The Yale College Dean’s Office originally created a search committee for the position last spring but delayed hiring anyone until this year in order to attract more candidates. Miller said the hold was put in place after she consulted with University President Richard Levin and Provost Peter Salovey.

“In more flush economic times, we would have been eager to move forward with this position,” Miller said. “But I think we’re in times when some hard decisions have to be made.”

The director position was conceived as a way to further implement changes recommended in a 2006 report on alcohol policy as well as to facilitate a continuous examination of Yale’s policy and culture regarding alcohol and drugs.

“This position was going to monitor how well we’re doing in a formal way,” said Richard Schottenfeld, the master of Davenport College and a member of the new committee. “We thought that having a committee structure with the committee being charged to review how we’re doing in all these areas would serve some of the function.”

The committee was created, Dean of Student Affairs Marichal Gentry agreed, to maintain this scrutiny of alcohol and drug culture on campus, with or without a director to lead the charge.

But Schottenfeld warned that the committee will not completely replace the intended functions of an alcohol director. “I think our hope is, along with so many things and budget issues, that eventually the position will be created,” he said.

The 2006 report on alcohol policy made specific recommendations with the overarching goal of remedying perceived problems with alcohol consumption on campus, including the lack of obvious ways to socialize on campus without alcohol and the lack of adult presence in places where binge drinking often occurs.

Many of the recommendations to remedy these problems have been implemented already, such as the creation of Old Campus fellows, said Schottenfeld, a co-author of the 2006 report.
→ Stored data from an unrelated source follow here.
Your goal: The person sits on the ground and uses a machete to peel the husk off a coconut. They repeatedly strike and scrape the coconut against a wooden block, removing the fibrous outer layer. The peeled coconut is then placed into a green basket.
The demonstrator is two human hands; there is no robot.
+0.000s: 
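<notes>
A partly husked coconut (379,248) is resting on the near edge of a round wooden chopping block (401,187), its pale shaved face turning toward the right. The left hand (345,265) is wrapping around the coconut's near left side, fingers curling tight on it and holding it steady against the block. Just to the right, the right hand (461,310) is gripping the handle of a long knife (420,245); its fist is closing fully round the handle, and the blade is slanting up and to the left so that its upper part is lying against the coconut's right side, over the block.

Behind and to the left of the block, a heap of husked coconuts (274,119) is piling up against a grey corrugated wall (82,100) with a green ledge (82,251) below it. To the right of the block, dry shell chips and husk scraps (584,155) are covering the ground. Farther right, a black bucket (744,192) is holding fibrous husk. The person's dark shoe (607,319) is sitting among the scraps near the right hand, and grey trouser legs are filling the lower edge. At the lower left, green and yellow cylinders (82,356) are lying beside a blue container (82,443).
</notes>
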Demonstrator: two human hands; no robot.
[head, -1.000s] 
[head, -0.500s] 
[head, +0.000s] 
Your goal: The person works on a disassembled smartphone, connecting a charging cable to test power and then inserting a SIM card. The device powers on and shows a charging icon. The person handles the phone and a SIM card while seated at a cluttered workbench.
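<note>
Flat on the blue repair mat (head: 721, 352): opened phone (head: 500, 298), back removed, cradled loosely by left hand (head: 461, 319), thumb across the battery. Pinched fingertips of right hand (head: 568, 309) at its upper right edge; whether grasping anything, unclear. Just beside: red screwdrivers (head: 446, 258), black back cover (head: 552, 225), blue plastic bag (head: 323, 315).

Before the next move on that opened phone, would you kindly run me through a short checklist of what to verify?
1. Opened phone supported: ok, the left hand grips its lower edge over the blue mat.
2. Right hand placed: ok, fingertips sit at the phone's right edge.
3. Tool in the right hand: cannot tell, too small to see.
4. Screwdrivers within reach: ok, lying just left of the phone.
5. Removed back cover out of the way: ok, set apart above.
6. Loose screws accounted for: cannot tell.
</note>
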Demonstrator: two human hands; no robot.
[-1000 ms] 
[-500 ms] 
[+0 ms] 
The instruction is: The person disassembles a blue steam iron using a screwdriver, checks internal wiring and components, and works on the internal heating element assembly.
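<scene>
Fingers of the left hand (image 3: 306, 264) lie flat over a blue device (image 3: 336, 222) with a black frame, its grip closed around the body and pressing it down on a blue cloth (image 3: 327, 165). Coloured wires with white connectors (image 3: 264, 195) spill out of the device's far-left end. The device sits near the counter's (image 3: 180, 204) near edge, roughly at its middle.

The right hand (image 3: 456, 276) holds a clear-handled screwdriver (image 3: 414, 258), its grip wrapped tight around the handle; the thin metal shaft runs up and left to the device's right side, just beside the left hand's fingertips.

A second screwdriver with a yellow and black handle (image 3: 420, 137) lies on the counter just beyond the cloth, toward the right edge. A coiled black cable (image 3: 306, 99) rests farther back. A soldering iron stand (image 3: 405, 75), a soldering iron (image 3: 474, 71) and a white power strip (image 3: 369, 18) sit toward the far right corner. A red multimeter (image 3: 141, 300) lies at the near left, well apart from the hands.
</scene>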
Despite Yale’s decision not to implement a hiring freeze — a step taken by many universities in the wake of the economic crisis — Levin asked in a December letter to faculty members and staff that all departments and deans err on the side of caution in posting of new positions. In December, Levin projected that the value of the University’s endowment fell an estimated 25 percent — roughly $6 billion — to $17 billion between the end of June and December.